There's a lot of misinformation on this thread and statements like 'index investing isn't risky if you buy and hold therefore SO is wrong and OP is right' isn't very helpful. Let me please remind you all any form of investment involves risk, duh. Index investing is just like any other form of investment and is risky, don't ever believe 100% the markets will always grow. We could be sitting near at the top of the market right now. There's a lot of money to be made in the worlds biggest casino and 'the house' will defend it to the end, after all the house never loses as your the one putting capital at risk. 'Index always wins' is the MMM community dogma, much like the 'apple iphone 6 is the best phone ever' is the dogma of the hyper-consumer. I'm not here to bash MMM and believe he has sincere intentions and his principles are sound but even he has a vested interest in index funds as he takes a referrals from betterment et al. I am not saying he has been corrupted by cashing in, nor am I saying index investing has no part in everyone's portfolio, so hear me out.
Just like RE, index funds could 'fail'. The trinity study which suggests a 4% withdrawal is safe indefinitely hasn't taken into account the future, and any retirement/investment strategy that assumes that the past will simply repeat itself is open to the possibility of failure. This is your gamble. Will it? Won't it? Who knows. For this reason return on investment might be leading you astray. 10% annualised returns is great while the going is good, but what happens when your investment reverses for 30 years right as you take your retirement? I'm afraid retirement will be over before you can say "school's out!".
RE or Indexing? Which one will win the day? It's impossible to know because the future hasn't happened yet. One is fictional wealth based on 1s and 0s on a network of computers, and the other is bricks and motar. As such they have very different risk profiles, so it's not easy to compare risk.
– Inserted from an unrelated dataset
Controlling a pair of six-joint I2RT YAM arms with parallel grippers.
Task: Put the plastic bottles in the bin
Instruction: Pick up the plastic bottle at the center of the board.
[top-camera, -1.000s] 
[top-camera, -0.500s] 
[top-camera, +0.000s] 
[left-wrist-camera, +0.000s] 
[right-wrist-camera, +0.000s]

Both markets are directly linked to the amount of easy money in circulation. Quick recap on economics 101, almost your wealth is fictional. Unless you directly own land or means of production, you wealth is imaginary if SHTF. I digress, when people have disposable income, they park it in RE, REITs, Index Funds, individual shares, gold whatever... during a recession, both RE and stock markets crash. Why? Because there's less easy money floating around and normal consumers are worried about their cash flow (oh no, I lost my job now I need to sell everything at a distressed price so I can feed the kids!). Now someone with plenty of savings know's this might be a good time to buy shares or RE, so they do. If everyone behaved like this the markets would be a hell of a lot more stable, but let's face it. The human race is stupid, it ain't gonna happen.
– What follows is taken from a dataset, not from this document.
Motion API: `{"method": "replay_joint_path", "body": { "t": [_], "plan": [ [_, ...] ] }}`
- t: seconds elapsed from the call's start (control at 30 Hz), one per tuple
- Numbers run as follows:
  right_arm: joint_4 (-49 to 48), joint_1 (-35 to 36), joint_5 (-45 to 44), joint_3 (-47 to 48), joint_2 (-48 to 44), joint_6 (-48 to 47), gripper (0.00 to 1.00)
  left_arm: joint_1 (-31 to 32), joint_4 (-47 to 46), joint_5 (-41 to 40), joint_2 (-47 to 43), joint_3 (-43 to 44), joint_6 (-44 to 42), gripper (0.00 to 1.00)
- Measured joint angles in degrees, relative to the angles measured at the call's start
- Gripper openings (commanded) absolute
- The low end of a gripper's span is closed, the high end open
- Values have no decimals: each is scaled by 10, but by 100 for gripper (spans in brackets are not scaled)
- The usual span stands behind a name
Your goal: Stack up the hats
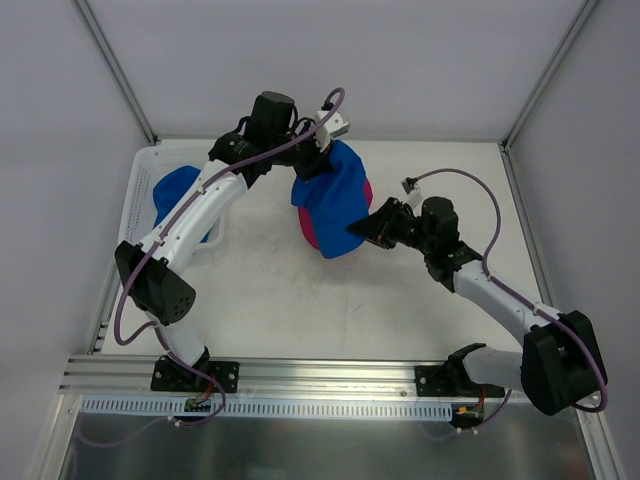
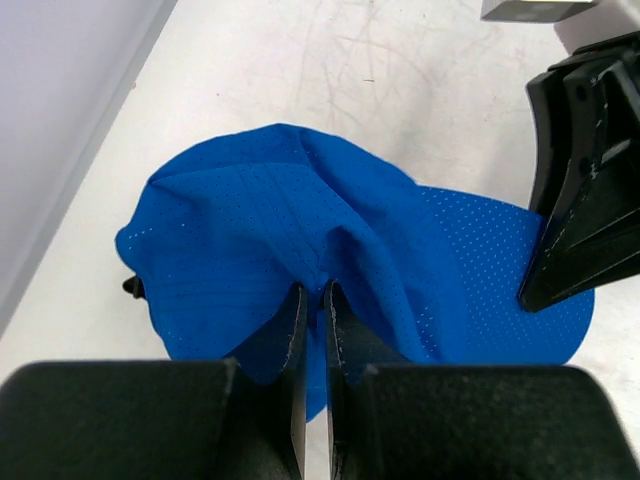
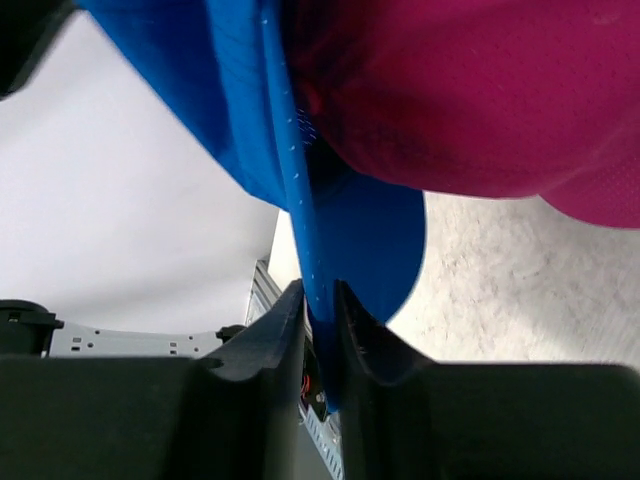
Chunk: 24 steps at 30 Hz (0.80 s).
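A blue hat hangs between both grippers over the middle of the table, draped above a magenta-pink hat whose edge peeks out beneath it. My left gripper is shut on a fold of the blue hat's crown, the fabric pinched between its jaws. My right gripper is shut on the blue hat's brim, held edge-on between its jaws. The pink hat fills the upper right of the right wrist view. The right gripper's finger shows beside the brim in the left wrist view.
A white slatted basket stands at the table's far left with another blue hat in it, partly hidden by my left arm. Grey walls close in the table at the back and sides.
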<state>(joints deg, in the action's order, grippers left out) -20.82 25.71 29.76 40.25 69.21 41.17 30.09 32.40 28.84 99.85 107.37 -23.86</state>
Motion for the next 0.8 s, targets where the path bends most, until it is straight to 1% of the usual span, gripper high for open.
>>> {"method": "replay_joint_path", "body": {
  "t": [0.07,0.1,0.17,0.2,0.27,0.37,0.4,0.43,0.6,0.73,0.8],
  "plan": [
    [1,0,3,-6,7,1,30,10,6,-15,0,7,-14,0],
    [3,0,4,-10,10,0,35,12,8,-22,0,10,-19,0],
    [5,0,6,-16,11,-2,39,14,10,-28,-3,16,-31,0],
    [7,0,7,-18,11,-3,44,14,10,-28,-5,17,-36,0],
    [5,0,10,-21,11,-7,47,13,10,-27,-10,19,-45,0],
    [5,0,11,-34,5,-16,54,14,11,-24,-14,30,-57,0],
    [8,0,11,-38,2,-19,60,14,11,-23,-14,34,-62,0],
    [11,0,11,-41,-1,-22,63,14,12,-23,-14,36,-66,0],
    [22,0,11,-45,-5,-55,63,19,16,-25,-14,46,-94,0],
    [24,0,11,-45,-2,-76,61,45,27,-37,-14,50,-127,0],
    [27,0,11,-45,0,-88,61,56,36,-38,-14,50,-143,0]
  ]
}}
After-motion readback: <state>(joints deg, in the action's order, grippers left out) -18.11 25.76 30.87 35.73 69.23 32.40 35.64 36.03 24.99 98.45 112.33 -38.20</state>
So, RE or Index funds? You're asking the wrong question. Why not both? Even better why don't you choose a portfolio that won't crash every time there's a recession? Who know's if the future holds prosperity or doom and gloom like the global economy that requires exponential growth in a world of limited resources...
Ever heard of harry browne's permanent portfolio?
25% stocks for prosperity
25% cash for recession
25% gold for inflation
25% long term bonds for deflation
When one or more parts of the portfolio are distressed by market corrections the others leaps into action. Imagine a scenario where the global economy is contracting because of an energy crisis. You just FIRE'd and the timing is terrible, your index portfolio dropped 60pct and it will take 20 years for the economy to recover because of energy shortages (or whatever apocalyptic scenario is more to your flavour). Inflation is rampant because of energy price hikes and the government is printing $$$ to pay for all the people out of work. Gold shoots up in value because people no longer trust the dollar.
The PP is simple, all you need to do is rebalance your portfolio on an annual basis and you can in theory weather all of these economic climates with a fancy pants return to boot (you were in it to win it in every market). Add real estate to keep SO happy. Sure's it's not passive, but it's another way of diversifying which is always a good thing.
http://www.amazon.com/The-Permanent-Portfolio-Long-Term-Investment/dp/1118288254Going all in on RED or BLACK is speculation, IOW, gambling. Why not match your bets? Traditionally the wealthy stayed wealthy because they control the means of production, now the wealth has been shared out a bit more (hello middle classes) there is opportunity to make money on the markets, though those that succumb to the allure of one chip or another are likely to end up in the pour house when their luck runs out.